Whose broad stripes and bright stars, thru the perilous fight,
O'er the ramparts we watched, were so gallantly streaming?
And the rockets' red glare, the bombs bursting in air,
Gave proof through the night that our flag was still there.
O say, does that star-spangled banner yet wave
O'er the land of the free and the home of the brave?

On the shore dimly seen through the mists of the deep,
Where the foe's haughty host in dread silence reposes,
What is that which the breeze, o'er the towering steep,
As it fitfully blows, half conceals, half discloses?
Now it catches the gleam of the morning's first beam,
In full glory reflected, now shines on the stream:
Tis the star-spangled banner: O, long may it wave
O'er the land of the free and the home of the brave!

And where is that band who so vauntingly swore
That the havoc of war and the battle's confusion
A home and a country should leave us no more?
Their blood has washed out their foul footsteps' pollution.
No refuge could save the hireling and slave
From the terror of flight or the gloom of the grave:
And the star-spangled banner in triumph doth wave
O'er the land of the free and the home of the brave.

O, thus be it ever when freemen shall stand,
Between their loved home and the war's desolation!
Blest with victory and peace, may the heav'n-rescued land
Praise the Power that hath made and preserved us a nation!
Then conquer we must, when our cause it is just,
And this be our motto: "In God is our trust"
And the star-spangled banner in triumph shall wave
O'er the land of the free and the home of the brave!

(Composed by Francis Scott Key, "In Defense of Fort McHenry")

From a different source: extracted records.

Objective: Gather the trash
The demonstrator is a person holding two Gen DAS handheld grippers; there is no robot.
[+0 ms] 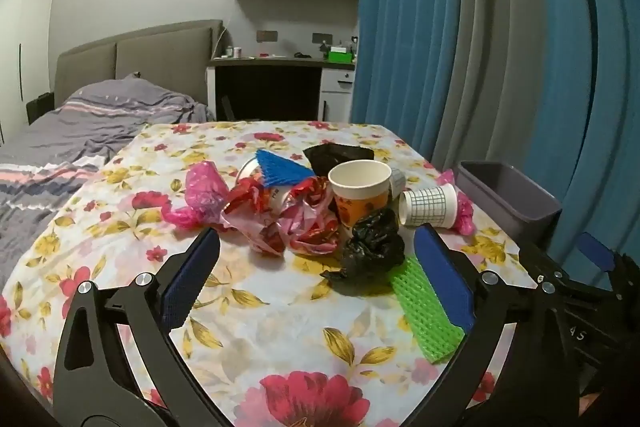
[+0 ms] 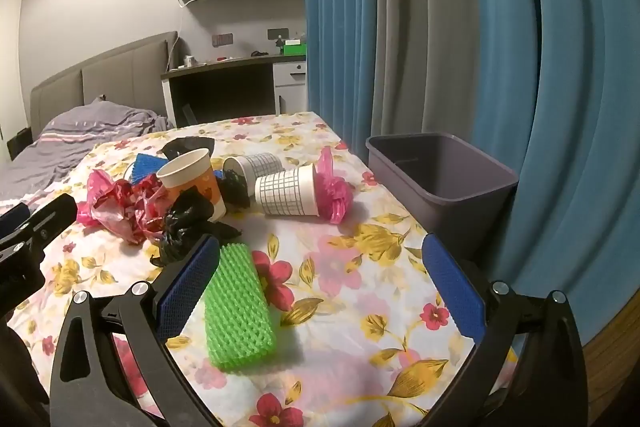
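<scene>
Left wrist view: we see the left gripper with its jaws spread wide and nothing between the pads, poised above a table draped in a floral cloth. From left to right, the trash lies in a loose heap near the middle of the cloth: a pink plastic bag, crumpled red-and-pink wrappers with a blue foam net just behind them, an upright orange paper cup, a crumpled black bag touching the cup's near side, a green foam net lying just beside the right finger, and a checked paper cup tipped on its side. At the table's far right edge stands a grey bin, and part of the right gripper shows at the near right.

Right wrist view: we see the right gripper, its jaws likewise spread and holding nothing. The green foam net lies between the fingers, close against the left one; we cannot tell whether they touch. Farther off, two checked cups lie on their sides, with a second pink bag at the nearer cup's base. The bin stands to the right, beside blue curtains.
</scene>
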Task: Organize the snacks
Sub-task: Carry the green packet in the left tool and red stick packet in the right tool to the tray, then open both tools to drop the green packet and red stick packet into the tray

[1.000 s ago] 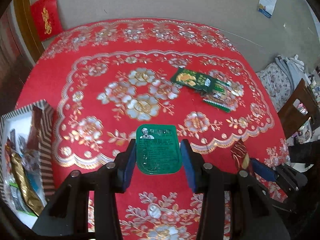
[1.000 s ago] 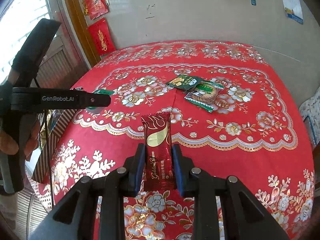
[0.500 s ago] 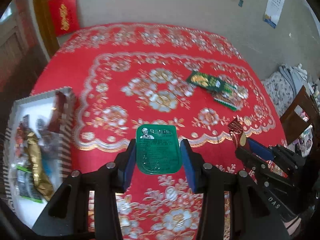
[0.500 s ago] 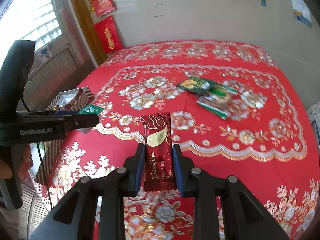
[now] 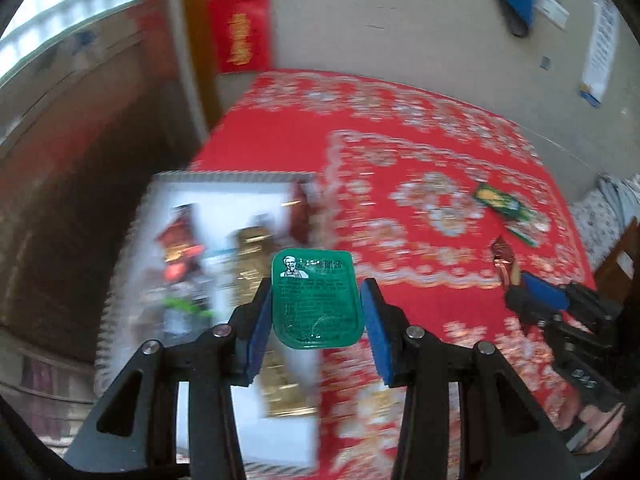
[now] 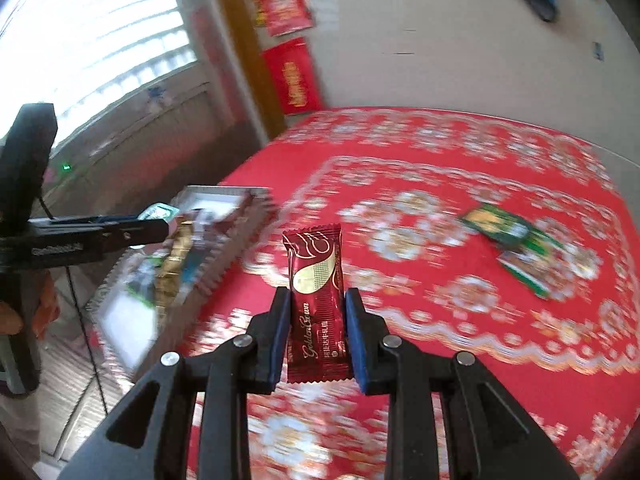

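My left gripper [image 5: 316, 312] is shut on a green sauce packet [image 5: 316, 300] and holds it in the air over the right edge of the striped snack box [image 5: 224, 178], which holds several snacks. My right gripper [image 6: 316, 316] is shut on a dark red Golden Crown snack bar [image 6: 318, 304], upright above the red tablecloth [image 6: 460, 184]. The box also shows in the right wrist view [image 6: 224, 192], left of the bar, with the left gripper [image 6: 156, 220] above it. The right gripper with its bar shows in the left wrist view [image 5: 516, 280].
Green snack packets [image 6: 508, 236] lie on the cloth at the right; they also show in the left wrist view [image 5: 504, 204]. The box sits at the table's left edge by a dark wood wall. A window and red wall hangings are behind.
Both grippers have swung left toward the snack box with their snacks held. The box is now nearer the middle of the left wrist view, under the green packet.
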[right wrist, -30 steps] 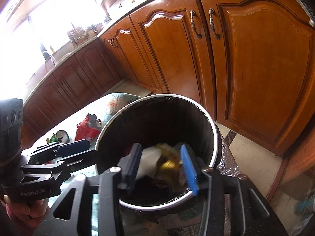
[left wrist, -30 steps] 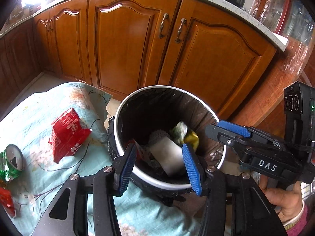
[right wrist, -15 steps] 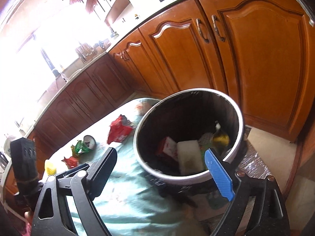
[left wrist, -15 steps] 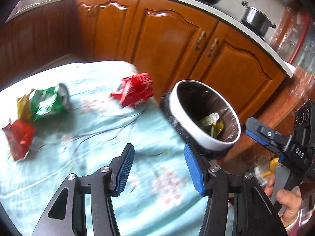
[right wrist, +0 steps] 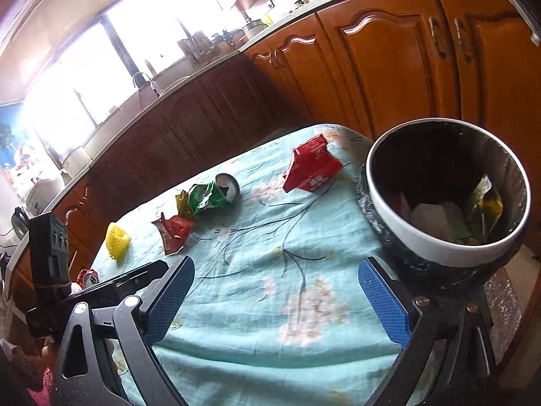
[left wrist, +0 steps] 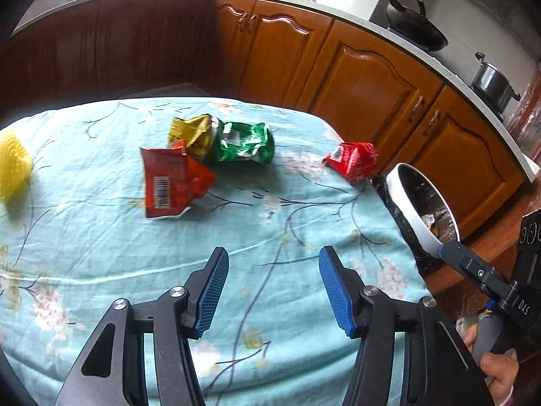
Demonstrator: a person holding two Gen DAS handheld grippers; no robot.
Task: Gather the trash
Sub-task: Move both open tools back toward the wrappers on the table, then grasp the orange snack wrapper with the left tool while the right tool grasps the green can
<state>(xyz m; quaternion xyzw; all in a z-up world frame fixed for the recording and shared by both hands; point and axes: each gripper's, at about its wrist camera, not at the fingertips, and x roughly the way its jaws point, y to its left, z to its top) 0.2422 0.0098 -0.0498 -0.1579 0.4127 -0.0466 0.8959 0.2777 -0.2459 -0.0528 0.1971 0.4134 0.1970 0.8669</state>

History: In 1814, about a week after the city of Washington had been badly burned, British troops moved up to the primary port at Baltimore Harbor in Maryland. Francis Scott Key visited the British fleet in the Harbor on September 13th to secure the release of Dr. William Beanes who had been captured during the Washington raid. The two were detained on the ship so as not to warn the Americans while the Royal Navy attempted to bombard Fort McHenry. At dawn on the 14th, Key noted that the huge American flag, which now hangs in the Smithsonian's American History Museum, was still waving and had not been removed in defeat. The sight inspired him to write a poem titled Defense of Fort McHenry. The poem was eventually set to music that had originally been written by English composer John Stafford Smith for a song titled "The Anacreontic Song". The end result was the inspiring song now considered the national anthem of the United States of America. It was accepted as such by public demand for the next century or so, but became even more accepted as the national anthem during the World Series of Baseball in 1917 when it was sung in honor of the brave armed forces fighting in the Great War. The World Series performance moved everyone in attendance, and after that it was repeated for every game. Finally, on March 3, 1931, the American Congress proclaimed it as the national anthem, 116 years after it was first written.